Une telle transition serait déjà potentiellement à l’œuvre au niveau de la plate-forme de Dotson, où l’observation de variation de températures et de salinité de l’océan pourrait être la signature d’un changement de régime. En Antarctique de l’Est, des simulations numériques montrent que la cavité de Filchner-Ronne pourrait se remplir d’eaux à -1 °C plutôt qu’à -2 °C comme c’est le cas actuellement. Un passage en conditions chaudes accélérerait la disparition de cette plate-forme qui retient 10 % du volume de glace en Antarctique, susceptible d’augmenter le niveau de la mer de plus de 5 mètres.

Une des craintes associées à ce type de transition est la non-réversibilité du processus. En effet, lorsque des flux d’eaux chaudes pénètrent la cavité, la fonte accrue de la plate-forme provoque la formation d’eau douce moins dense qui va se retrouver en surface, qui elle ne coulera pas pour remplacer les eaux chaudes en profondeur. On se retrouve face à ce qu’on appelle un point de bascule climatique : à partir d’un certain seuil de modification du climat, ces cavités glaciaires peuvent se remplir brutalement d’eaux chaudes, irréversiblement.

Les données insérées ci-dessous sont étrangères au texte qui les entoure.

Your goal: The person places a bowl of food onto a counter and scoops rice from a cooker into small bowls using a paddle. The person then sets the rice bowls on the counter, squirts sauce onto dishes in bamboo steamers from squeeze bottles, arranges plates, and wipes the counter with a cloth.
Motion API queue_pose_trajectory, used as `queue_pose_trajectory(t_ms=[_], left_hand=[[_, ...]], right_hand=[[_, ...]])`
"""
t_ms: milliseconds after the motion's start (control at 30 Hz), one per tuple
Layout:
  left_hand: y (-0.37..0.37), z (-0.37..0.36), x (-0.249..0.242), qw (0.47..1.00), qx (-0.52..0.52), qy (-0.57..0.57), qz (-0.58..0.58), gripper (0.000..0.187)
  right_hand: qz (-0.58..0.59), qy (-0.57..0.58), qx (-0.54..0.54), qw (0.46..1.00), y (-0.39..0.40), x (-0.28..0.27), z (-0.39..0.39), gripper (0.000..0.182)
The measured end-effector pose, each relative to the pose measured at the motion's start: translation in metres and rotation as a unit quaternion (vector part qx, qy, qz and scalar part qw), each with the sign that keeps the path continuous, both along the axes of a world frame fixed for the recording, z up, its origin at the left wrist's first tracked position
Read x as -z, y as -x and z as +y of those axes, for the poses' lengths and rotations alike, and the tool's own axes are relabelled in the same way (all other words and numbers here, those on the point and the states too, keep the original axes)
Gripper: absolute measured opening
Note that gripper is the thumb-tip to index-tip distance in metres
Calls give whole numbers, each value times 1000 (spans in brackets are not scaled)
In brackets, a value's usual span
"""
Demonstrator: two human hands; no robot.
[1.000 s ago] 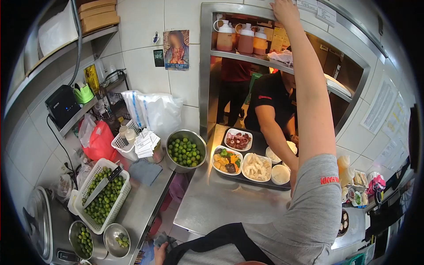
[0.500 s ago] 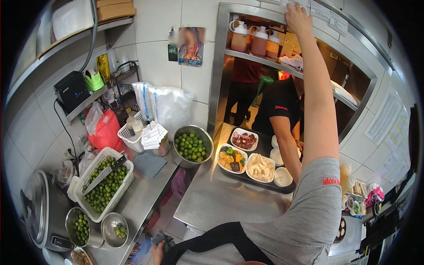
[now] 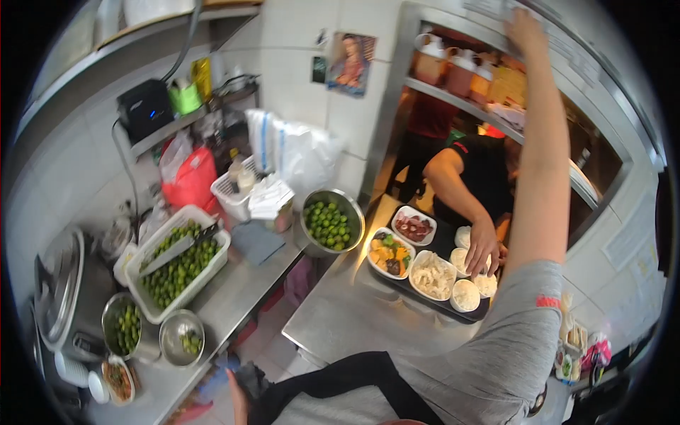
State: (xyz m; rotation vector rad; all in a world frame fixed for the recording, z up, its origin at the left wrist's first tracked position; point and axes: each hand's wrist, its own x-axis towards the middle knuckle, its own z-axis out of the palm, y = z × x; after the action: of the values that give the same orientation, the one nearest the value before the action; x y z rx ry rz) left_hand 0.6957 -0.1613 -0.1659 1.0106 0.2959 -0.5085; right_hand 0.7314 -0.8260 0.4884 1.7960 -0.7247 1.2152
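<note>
My right arm is raised toward the top of the serving window. My right hand (image 3: pixel 525 34), blurred, is at the paper slips (image 3: pixel 581 65) on the rail; its fingertips are too smeared to read. Low in the view, my left hand (image 3: pixel 239 402) is around a dark grey cloth (image 3: pixel 252 380). Below the window, a black tray (image 3: pixel 453 310) holds a bowl of vegetables (image 3: pixel 389 253), one of reddish meat (image 3: pixel 414 227), one of pale pieces (image 3: pixel 433 275) and several small white bowls of rice (image 3: pixel 465 295). A co-worker's hand (image 3: pixel 482 244) is over the rice bowls.
A steel pot of green limes (image 3: pixel 329 225) stands at the left counter's edge. On that counter (image 3: pixel 234 301) are a lime basket with a knife (image 3: pixel 167 256) across it, two steel bowls and a white basket. Sauce jugs (image 3: pixel 460 74) line the window shelf (image 3: pixel 453 104).
The view has shifted, so the counters and window appear further right. The co-worker's arm has moved, and that hand now shows over the rice bowls. My right arm remains raised.
</note>
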Motion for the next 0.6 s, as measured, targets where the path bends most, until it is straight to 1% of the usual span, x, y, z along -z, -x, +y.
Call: queue_pose_trajectory(t_ms=[33, 67, 100, 133, 167, 200, 233, 267, 300, 333, 367, 400, 433, 467, 533, 567, 600], left_hand=[[5, 2, -5, 996, -45, 70, 41, 63], [3, 11, 7, 997, -44, 14, 67, 68], [5, 22, 32, 997, -58, 3, 42, 60], [6, 24, 23, 994, -80, -48, 50, 51], [10, 30, 20, 993, -74, -75, 58, 44], [12, 43, 40, 990, -62, -115, 43, 41], [12, 47, 56, 984, -83, -151, 47, 39], [15, 53, 61, 976, -97, -187, 50, 39], [16, 51, 42, 977, -106, -179, 44, 40], [18, 45, 26, 979, -107, -170, 31, 43], [23, 45, 30, 978, -107, -178, 37, 43], [21, 46, 40, 971, -100, -218, -18, 44], [16, 46, 43, 960, -82, -255, -79, 46], [15, 42, 31, 976, -46, -211, -34, 49], [12, 29, 2, 958, 13, -263, -116, 54], [10, 20, -7, 954, 72, -258, -136, 54], [10, 12, -13, 938, 69, -261, -219, 53]], right_hand=[[28, -22, 12, 999, -6, -16, -31, 49], [62, -42, 16, 997, -15, -33, -64, 49], [85, 60, 22, 994, -20, -35, -93, 50], [87, 134, 48, 986, -22, -44, -120, 50], [91, 191, -59, 976, -36, -66, -168, 44], [105, 251, -155, 950, -50, -86, -214, 39], [69, 326, -69, 940, -42, -63, -172, 49], [25, 395, 16, 918, -33, -36, -120, 59], [29, 238, 49, 969, -22, -9, -45, 53], [20, 83, 97, 992, -12, 27, 59, 47], [27, 77, 95, 992, -16, 38, 96, 47], [81, 118, 106, 984, -17, 45, 120, 44], [137, 155, 127, 970, -13, 48, 125, 41], [67, 413, 60, 907, -20, 46, 52, 43], [169, 483, 185, 839, 17, 95, 176, 46], [260, 233, 268, 898, 13, 103, 168, 53], [271, 210, 325, 881, 38, 115, 183, 53]])
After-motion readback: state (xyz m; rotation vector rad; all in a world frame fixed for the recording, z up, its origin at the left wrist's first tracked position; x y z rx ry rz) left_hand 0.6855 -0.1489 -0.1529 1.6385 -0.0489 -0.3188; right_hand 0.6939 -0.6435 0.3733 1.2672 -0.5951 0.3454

La turbulence dicte le mélange des eaux chaudes et froides mais reste mal comprise

À l’heure actuelle, ces changements de régime restent incertains. En effet, les modèles climatiques globaux décrivent mal la physique du mélange des eaux de fonte avec l’eau de mer. Ce mélange se produit par le mouvement désordonné et chaotique de l’eau à petite échelle, qu’on appelle la turbulence. Pourtant, c’est ce mélange qui est à l’origine de cette valse entre les eaux de surfaces et les eaux profondes. En particulier, c’est la turbulence qui dicte la fonte basale de la plate-forme, qui alimente en eau peu salée et froide les eaux de surface, puis l’intensité de la plongée de ces eaux de surface, chargées en sel, par gravité.

Prédire le taux de fonte basale des plates-formes glaciaires nécessite de savoir si l’eau de fonte, froide, reste en contact avec la glace pour former une couche isolante ou si, au contraire, elle est évacuée au fur et à mesure de la fonte et fait place à une eau océanique plus chaude. Et cela dépend de nombreux paramètres : la salinité, la température, la turbulence océanique et la géométrie de la plate-forme.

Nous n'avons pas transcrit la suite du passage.